What to do.
When you repeat the listing below, keep every word exactly and leave out each picture.

■ ■ ■

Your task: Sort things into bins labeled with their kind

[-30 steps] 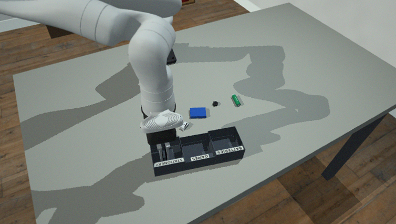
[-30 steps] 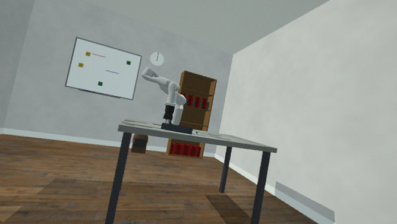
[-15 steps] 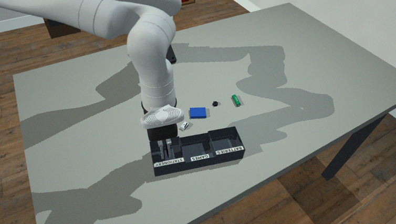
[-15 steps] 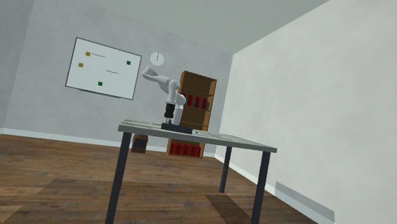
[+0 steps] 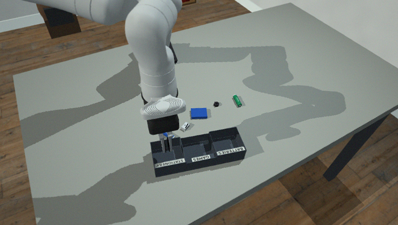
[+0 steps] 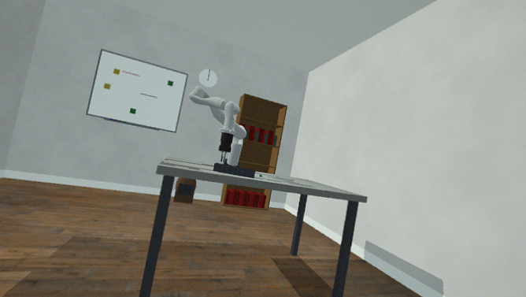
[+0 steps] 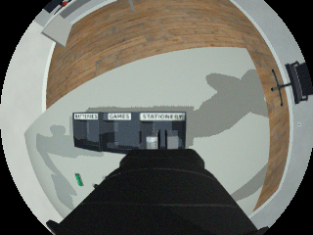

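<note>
Tool: we have the tool (image 5: 166, 151) (image 6: 223, 160) (image 7: 162, 136) slightly open, pointing down over the STATIONERY bin, with a narrow gap between its fingers.
STATIONERY bin: we see this bin (image 5: 171, 170) (image 7: 147, 127) at one end of the joined row, its label along the upper edge of the wall.
GAMES bin: we find this bin (image 5: 202, 164) (image 7: 119, 128) in the middle of the row.
BATTERIES bin: we have this bin (image 5: 231, 157) (image 7: 87, 133) at the other end; all three dark bins stand on the desk (image 5: 321, 63) (image 6: 205, 177) (image 7: 235, 127).
Green cylinder: we see the green cylinder (image 5: 237, 100) (image 6: 260, 175) (image 7: 78, 179) lying on its side on the desk, outside the bins.
Small black piece: we find this piece (image 5: 216, 103) (image 7: 95, 185) on the desk between the green cylinder and the blue block.
Blue block: we have the flat blue block (image 5: 198, 113) lying on the desk, near the row.
White piece: we see a small white piece (image 5: 185, 126) with a dark mark, on the desk near the bins.
Blue item: we glimpse another blue item (image 5: 165, 134) behind the fingers in the top view, mostly hidden; we cannot tell its shape.
</note>
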Action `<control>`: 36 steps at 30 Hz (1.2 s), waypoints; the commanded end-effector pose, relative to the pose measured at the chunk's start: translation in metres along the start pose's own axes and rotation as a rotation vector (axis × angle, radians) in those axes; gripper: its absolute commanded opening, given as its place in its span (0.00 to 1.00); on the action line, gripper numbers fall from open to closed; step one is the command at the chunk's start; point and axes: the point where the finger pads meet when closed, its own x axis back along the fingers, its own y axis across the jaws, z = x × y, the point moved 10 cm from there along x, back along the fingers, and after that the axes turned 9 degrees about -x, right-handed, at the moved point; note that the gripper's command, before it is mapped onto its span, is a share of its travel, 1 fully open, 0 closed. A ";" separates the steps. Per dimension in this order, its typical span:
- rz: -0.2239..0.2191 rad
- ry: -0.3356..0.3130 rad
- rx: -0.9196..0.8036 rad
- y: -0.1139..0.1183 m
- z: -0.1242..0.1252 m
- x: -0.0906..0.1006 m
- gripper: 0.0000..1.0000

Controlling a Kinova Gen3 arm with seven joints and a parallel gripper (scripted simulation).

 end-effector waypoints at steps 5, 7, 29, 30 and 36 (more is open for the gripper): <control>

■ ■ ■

Solved exercise.
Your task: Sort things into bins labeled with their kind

[-30 steps] 
[-30 steps] 
[-15 steps] 
[-15 steps] 
[+0 steps] 
[+0 steps] 
[+0 steps] 

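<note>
Tool: we have the tool (image 5: 166, 151) (image 6: 223, 160) (image 7: 162, 136) slightly open, pointing down over the STATIONERY bin, with a narrow gap between its fingers.
STATIONERY bin: we see this bin (image 5: 171, 170) (image 7: 147, 127) at one end of the joined row, its label along the upper edge of the wall.
GAMES bin: we find this bin (image 5: 202, 164) (image 7: 119, 128) in the middle of the row.
BATTERIES bin: we have this bin (image 5: 231, 157) (image 7: 87, 133) at the other end; all three dark bins stand on the desk (image 5: 321, 63) (image 6: 205, 177) (image 7: 235, 127).
Green cylinder: we see the green cylinder (image 5: 237, 100) (image 6: 260, 175) (image 7: 78, 179) lying on its side on the desk, outside the bins.
Small black piece: we find this piece (image 5: 216, 103) (image 7: 95, 185) on the desk between the green cylinder and the blue block.
Blue block: we have the flat blue block (image 5: 198, 113) lying on the desk, near the row.
White piece: we see a small white piece (image 5: 185, 126) with a dark mark, on the desk near the bins.
Blue item: we glimpse another blue item (image 5: 165, 134) behind the fingers in the top view, mostly hidden; we cannot tell its shape.
</note>
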Action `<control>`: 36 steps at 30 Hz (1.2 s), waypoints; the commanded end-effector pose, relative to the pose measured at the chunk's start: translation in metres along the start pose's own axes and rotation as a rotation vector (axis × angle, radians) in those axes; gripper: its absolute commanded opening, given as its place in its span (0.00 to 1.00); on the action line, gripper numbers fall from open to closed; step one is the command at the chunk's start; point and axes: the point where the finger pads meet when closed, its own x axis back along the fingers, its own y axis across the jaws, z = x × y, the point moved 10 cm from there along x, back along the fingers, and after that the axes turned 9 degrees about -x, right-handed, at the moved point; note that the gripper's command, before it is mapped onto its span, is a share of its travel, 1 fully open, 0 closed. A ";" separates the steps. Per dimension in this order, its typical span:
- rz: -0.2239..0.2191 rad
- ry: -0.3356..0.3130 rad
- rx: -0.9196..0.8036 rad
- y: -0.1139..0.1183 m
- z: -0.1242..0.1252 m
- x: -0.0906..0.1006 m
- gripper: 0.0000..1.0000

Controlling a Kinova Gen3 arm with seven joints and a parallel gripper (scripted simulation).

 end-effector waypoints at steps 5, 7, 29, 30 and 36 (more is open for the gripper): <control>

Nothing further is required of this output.